REQUIRED WORK: Whenever a line in the listing below holds the string "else", include it in the count. Say how many such lines there are and nothing more.

RECORDS PROVIDED:
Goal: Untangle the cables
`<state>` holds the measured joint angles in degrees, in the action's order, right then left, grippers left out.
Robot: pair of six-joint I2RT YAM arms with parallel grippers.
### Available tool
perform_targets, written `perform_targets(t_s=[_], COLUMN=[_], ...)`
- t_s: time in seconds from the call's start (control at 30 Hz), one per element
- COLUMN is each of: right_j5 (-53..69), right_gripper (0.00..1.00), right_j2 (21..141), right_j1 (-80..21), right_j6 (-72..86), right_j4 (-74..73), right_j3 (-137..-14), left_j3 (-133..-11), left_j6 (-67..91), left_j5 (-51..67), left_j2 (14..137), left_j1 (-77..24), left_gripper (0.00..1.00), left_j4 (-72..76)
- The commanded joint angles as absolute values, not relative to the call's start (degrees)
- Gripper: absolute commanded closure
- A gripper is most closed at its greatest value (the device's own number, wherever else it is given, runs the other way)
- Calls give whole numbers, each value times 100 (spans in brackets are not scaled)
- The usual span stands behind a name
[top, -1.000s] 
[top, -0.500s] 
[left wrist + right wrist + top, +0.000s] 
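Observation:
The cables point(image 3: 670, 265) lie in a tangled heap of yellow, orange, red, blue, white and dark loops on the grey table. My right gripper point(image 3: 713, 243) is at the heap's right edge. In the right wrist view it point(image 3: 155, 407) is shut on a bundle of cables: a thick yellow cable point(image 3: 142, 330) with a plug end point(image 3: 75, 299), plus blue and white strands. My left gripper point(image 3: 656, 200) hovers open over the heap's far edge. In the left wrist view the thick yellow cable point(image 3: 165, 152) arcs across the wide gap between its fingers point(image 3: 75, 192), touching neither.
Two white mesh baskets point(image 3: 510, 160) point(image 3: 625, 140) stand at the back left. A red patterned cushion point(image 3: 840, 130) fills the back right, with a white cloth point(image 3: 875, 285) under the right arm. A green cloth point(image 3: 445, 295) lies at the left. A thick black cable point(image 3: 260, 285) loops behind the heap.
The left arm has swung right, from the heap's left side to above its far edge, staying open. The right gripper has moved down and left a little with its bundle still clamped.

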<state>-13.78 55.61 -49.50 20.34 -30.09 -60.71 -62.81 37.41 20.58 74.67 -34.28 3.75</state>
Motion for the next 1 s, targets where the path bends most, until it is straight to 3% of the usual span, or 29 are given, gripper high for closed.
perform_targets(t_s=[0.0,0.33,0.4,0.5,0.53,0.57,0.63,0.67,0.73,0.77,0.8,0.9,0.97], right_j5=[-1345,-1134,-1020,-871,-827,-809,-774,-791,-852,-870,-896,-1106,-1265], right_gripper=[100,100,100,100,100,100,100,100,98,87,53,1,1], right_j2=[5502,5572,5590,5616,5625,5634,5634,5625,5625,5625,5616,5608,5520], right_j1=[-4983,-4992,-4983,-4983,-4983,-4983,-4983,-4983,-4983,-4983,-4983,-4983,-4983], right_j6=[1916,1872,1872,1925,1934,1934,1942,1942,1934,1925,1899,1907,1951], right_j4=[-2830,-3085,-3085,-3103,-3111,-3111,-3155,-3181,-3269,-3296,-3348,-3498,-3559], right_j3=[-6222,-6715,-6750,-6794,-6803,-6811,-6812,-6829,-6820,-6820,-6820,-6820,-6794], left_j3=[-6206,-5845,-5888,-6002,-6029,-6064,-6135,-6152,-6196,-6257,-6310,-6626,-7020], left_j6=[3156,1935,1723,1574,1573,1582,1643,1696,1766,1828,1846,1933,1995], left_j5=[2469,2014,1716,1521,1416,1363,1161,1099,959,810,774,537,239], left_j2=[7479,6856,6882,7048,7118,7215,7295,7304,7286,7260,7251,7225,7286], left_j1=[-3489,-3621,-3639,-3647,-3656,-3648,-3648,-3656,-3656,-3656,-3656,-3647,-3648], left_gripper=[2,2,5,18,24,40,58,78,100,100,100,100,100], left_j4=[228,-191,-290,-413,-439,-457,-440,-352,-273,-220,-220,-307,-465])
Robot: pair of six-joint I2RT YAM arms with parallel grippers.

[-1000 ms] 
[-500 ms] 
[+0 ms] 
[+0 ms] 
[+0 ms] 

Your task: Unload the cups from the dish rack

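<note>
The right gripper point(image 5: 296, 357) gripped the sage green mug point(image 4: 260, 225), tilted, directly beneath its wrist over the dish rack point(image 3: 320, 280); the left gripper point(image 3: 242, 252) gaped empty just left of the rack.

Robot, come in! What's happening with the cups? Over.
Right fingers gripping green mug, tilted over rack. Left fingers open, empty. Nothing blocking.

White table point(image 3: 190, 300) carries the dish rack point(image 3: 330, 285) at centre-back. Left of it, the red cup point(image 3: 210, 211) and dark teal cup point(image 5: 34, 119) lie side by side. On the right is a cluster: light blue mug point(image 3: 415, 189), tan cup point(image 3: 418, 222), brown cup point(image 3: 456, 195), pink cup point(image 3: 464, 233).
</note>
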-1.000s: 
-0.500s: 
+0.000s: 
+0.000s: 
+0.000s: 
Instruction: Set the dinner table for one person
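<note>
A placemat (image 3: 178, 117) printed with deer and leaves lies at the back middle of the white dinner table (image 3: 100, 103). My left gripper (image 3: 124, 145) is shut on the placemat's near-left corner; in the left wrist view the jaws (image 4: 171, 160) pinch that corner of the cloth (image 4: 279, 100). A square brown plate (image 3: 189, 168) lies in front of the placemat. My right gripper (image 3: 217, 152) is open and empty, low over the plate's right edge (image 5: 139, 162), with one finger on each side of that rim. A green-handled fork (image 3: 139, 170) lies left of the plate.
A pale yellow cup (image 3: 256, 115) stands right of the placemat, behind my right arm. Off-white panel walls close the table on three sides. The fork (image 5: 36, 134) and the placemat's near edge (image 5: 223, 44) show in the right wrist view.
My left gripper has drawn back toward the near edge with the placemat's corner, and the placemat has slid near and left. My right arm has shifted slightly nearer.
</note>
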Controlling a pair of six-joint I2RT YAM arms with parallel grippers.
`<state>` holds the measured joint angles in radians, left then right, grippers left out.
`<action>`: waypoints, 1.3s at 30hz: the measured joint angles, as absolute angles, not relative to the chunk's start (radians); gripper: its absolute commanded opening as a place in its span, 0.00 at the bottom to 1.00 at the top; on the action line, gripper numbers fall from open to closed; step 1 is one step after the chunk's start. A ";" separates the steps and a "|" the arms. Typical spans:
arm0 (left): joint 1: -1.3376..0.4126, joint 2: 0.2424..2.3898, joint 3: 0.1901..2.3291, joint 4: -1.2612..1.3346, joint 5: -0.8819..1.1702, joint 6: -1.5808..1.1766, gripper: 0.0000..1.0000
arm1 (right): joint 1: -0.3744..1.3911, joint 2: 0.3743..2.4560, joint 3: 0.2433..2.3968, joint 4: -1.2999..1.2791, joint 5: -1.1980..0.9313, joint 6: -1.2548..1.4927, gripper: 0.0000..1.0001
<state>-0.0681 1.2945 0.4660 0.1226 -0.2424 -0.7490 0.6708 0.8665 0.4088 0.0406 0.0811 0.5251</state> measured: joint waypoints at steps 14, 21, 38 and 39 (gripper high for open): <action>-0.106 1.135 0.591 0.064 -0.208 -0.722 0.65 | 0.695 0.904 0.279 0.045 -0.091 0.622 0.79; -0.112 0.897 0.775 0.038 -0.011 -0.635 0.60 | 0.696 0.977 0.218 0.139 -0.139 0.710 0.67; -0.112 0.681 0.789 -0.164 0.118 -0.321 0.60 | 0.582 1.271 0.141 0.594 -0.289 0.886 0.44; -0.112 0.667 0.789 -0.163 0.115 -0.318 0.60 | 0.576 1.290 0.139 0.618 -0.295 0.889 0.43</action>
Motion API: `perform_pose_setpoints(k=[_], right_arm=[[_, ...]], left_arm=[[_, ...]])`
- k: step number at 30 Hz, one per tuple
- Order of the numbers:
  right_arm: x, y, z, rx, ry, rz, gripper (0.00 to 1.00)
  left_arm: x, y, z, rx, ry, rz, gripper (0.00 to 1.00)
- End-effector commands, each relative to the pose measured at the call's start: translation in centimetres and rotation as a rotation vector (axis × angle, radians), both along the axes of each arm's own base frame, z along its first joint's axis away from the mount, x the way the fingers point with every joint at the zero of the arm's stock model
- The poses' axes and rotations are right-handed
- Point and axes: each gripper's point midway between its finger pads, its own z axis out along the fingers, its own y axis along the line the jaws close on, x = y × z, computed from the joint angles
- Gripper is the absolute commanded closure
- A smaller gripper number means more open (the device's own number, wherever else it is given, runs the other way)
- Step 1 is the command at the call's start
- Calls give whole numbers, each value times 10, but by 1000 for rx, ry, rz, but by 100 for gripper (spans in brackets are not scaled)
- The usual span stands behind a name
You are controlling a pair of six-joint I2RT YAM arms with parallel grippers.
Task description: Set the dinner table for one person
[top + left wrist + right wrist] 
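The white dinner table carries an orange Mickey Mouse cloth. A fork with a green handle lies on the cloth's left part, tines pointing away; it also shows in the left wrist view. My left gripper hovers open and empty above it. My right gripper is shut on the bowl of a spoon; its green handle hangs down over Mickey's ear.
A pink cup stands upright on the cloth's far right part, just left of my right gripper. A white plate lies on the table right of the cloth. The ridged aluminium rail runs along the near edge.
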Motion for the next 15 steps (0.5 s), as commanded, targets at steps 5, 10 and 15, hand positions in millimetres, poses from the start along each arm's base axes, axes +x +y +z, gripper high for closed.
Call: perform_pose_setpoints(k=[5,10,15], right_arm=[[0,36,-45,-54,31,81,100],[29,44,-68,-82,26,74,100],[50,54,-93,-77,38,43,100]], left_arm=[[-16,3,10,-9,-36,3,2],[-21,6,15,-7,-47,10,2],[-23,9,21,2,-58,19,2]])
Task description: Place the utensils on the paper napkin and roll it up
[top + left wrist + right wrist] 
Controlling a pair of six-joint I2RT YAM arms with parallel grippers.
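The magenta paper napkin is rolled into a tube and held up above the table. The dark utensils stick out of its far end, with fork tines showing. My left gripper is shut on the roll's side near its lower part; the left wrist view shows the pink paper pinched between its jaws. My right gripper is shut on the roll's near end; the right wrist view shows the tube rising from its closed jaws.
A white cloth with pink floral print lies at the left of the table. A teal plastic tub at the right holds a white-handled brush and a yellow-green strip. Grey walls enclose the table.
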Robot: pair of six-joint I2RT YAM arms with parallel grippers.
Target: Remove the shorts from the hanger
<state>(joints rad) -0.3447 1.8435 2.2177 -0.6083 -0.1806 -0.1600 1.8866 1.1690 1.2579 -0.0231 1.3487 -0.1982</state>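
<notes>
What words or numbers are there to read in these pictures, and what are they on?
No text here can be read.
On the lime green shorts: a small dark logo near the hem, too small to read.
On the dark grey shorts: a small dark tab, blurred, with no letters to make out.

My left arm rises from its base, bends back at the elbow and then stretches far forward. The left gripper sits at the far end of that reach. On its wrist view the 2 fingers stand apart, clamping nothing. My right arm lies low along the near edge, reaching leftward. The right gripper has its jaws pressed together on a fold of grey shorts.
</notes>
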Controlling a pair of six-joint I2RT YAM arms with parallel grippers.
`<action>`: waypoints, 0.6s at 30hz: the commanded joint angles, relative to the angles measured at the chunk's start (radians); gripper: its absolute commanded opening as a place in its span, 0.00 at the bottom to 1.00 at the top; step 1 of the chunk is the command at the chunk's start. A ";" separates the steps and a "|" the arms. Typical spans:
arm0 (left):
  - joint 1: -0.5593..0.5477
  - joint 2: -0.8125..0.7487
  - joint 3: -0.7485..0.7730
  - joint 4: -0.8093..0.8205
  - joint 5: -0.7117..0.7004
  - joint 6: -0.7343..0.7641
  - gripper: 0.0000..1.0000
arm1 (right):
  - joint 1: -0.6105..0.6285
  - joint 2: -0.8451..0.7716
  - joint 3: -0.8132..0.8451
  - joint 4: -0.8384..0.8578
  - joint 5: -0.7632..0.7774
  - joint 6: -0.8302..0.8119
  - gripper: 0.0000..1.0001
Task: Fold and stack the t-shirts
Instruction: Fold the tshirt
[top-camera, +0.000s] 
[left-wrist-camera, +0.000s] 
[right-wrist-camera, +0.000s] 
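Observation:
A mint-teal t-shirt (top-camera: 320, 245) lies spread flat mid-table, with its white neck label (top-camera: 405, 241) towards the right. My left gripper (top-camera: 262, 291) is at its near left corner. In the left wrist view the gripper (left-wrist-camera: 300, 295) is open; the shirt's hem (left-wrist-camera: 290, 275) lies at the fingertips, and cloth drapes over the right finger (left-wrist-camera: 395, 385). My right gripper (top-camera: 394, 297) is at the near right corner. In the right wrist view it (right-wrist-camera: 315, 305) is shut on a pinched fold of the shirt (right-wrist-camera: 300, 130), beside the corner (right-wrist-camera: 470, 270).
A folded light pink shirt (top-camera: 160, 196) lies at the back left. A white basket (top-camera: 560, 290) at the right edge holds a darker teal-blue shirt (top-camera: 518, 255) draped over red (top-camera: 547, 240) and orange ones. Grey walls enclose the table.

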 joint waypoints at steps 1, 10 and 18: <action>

PROBLEM SOLUTION: 2